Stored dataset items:

↓

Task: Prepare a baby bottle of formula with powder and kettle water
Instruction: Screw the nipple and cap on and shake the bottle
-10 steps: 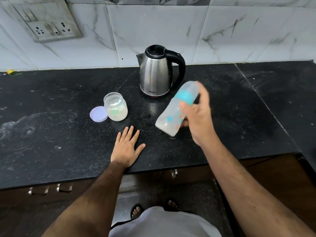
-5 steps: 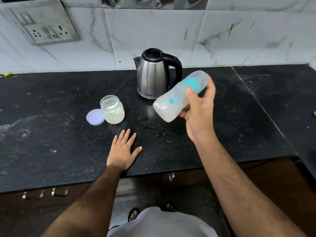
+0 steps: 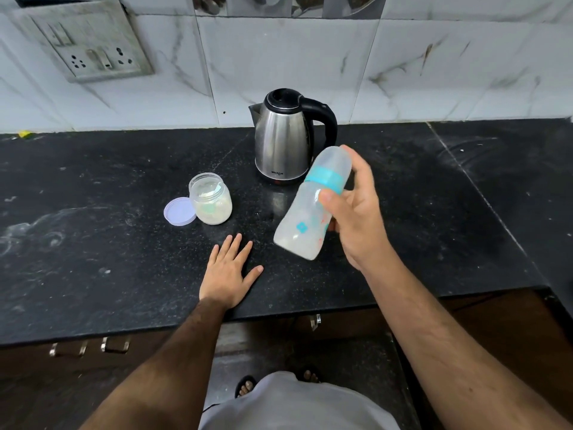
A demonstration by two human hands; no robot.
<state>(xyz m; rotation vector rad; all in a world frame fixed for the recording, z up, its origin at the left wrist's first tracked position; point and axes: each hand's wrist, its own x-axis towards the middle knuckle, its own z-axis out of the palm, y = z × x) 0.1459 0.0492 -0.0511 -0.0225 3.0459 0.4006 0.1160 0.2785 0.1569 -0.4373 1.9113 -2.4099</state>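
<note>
- The right hand (image 3: 356, 212) grips a baby bottle (image 3: 313, 203) above the black granite countertop (image 3: 93, 212); the thumb lies across the front of the bottle just below its teal collar (image 3: 327, 179), and the fingers wrap round behind it
- The bottle is capped with a clear dome cover (image 3: 336, 158) and tilted, top up and to the right, base down and to the left; it is clear of the counter; milky white liquid fills the lower part, and small teal and red prints show on its wall
- The left hand (image 3: 228, 271) lies flat on the countertop near the front edge, palm down, fingers straight and slightly spread, holding nothing; it sits left of the bottle's base and apart from it
- A stainless steel electric kettle (image 3: 283, 141) stands upright at the back of the counter, black lid closed, black handle to the right; the bottle's top overlaps its lower right side in the view
- A clear jar of white powder (image 3: 212, 200) stands open, left of the kettle and beyond the left hand; something pale sits inside near the mouth, what it is I cannot tell
- Its lilac lid (image 3: 179, 211) lies flat on the counter, touching the jar's left side
- A switch and socket plate (image 3: 90, 45) is set in the marbled wall tiles (image 3: 279, 57) at upper left
</note>
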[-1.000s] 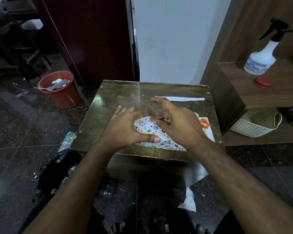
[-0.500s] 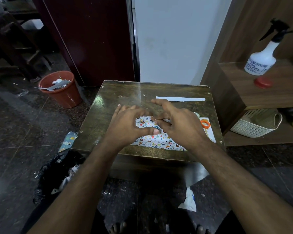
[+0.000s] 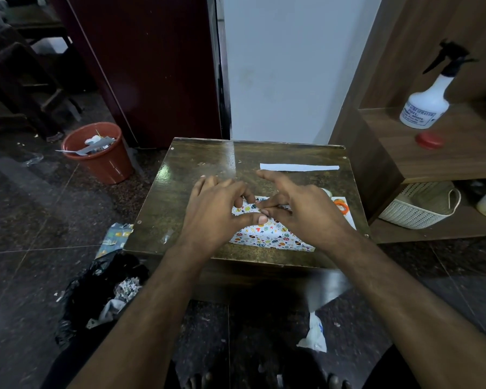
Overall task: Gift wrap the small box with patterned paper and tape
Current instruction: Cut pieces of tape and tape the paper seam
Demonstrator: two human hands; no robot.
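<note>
Patterned paper [image 3: 267,234] shifted nearer; left hand [image 3: 216,209] still presses it (right hand [image 3: 300,209] pinching fold).

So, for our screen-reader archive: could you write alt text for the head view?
Two hands, left hand and right hand, press on patterned paper on a small wooden table. A white paper strip lies behind them; a red bin stands on the floor.

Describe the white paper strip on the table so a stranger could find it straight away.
Start at the dark wooden table in the middle. Look past both hands to its far right part: the white paper strip lies flat there, parallel to the back edge. Unlike the patterned wrapping paper nearer the person, it is plain, long and narrow.
</note>
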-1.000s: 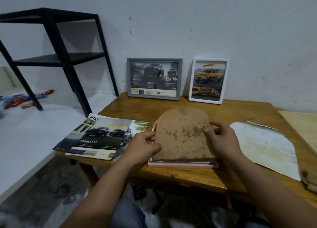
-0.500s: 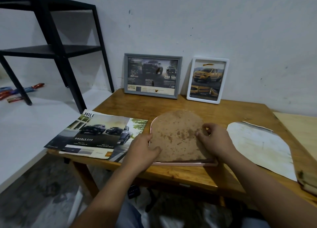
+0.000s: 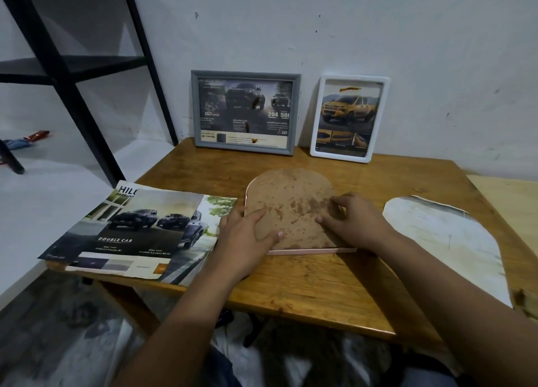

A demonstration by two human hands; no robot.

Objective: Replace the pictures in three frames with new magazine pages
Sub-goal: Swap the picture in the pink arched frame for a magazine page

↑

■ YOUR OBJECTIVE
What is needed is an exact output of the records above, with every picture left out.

■ ANSWER TO THE EXERCISE
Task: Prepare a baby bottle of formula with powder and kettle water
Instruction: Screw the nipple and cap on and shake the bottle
-10 steps: 
-5 steps: 
+0 steps: 
A demonstration by two human hands; no robot.
<state>(xyz m; rotation vector rad; all in a world frame fixed for the recording, z up, its origin at the left wrist's first tracked position; point and axes: each hand's wrist, its own x-axis towards the middle knuckle, its own z-axis out of the palm, y = z × x) 0.1459 0.0492 -0.0511 -0.0225 3.0459 0.4006 0.1160 0.2785 0.1569 -0.4373 1.9113 -2.4099</state>
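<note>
- The right hand (image 3: 356, 212) grips a baby bottle (image 3: 313, 203) above the black granite countertop (image 3: 93, 212); the thumb lies across the front of the bottle just below its teal collar (image 3: 327, 179), and the fingers wrap round behind it
- The bottle is capped with a clear dome cover (image 3: 336, 158) and tilted, top up and to the right, base down and to the left; it is clear of the counter; milky white liquid fills the lower part, and small teal and red prints show on its wall
- The left hand (image 3: 228, 271) lies flat on the countertop near the front edge, palm down, fingers straight and slightly spread, holding nothing; it sits left of the bottle's base and apart from it
- A stainless steel electric kettle (image 3: 283, 141) stands upright at the back of the counter, black lid closed, black handle to the right; the bottle's top overlaps its lower right side in the view
- A clear jar of white powder (image 3: 212, 200) stands open, left of the kettle and beyond the left hand; something pale sits inside near the mouth, what it is I cannot tell
- Its lilac lid (image 3: 179, 211) lies flat on the counter, touching the jar's left side
- A switch and socket plate (image 3: 90, 45) is set in the marbled wall tiles (image 3: 279, 57) at upper left
</note>
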[-1.000s] 
[-0.500s] 
[+0.000s] 
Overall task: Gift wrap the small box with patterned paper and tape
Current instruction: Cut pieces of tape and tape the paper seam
Demonstrator: two human hands; no robot.
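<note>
Patterned paper [image 3: 267,234] shifted nearer; left hand [image 3: 216,209] still presses it (right hand [image 3: 300,209] pinching fold).

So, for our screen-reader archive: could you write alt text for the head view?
Two hands, left hand and right hand, press on patterned paper on a small wooden table. A white paper strip lies behind them; a red bin stands on the floor.

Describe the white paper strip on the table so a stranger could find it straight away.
Start at the dark wooden table in the middle. Look past both hands to its far right part: the white paper strip lies flat there, parallel to the back edge. Unlike the patterned wrapping paper nearer the person, it is plain, long and narrow.
</note>
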-1.000s: 
-0.500s: 
+0.000s: 

A demonstration by two human hands; no robot.

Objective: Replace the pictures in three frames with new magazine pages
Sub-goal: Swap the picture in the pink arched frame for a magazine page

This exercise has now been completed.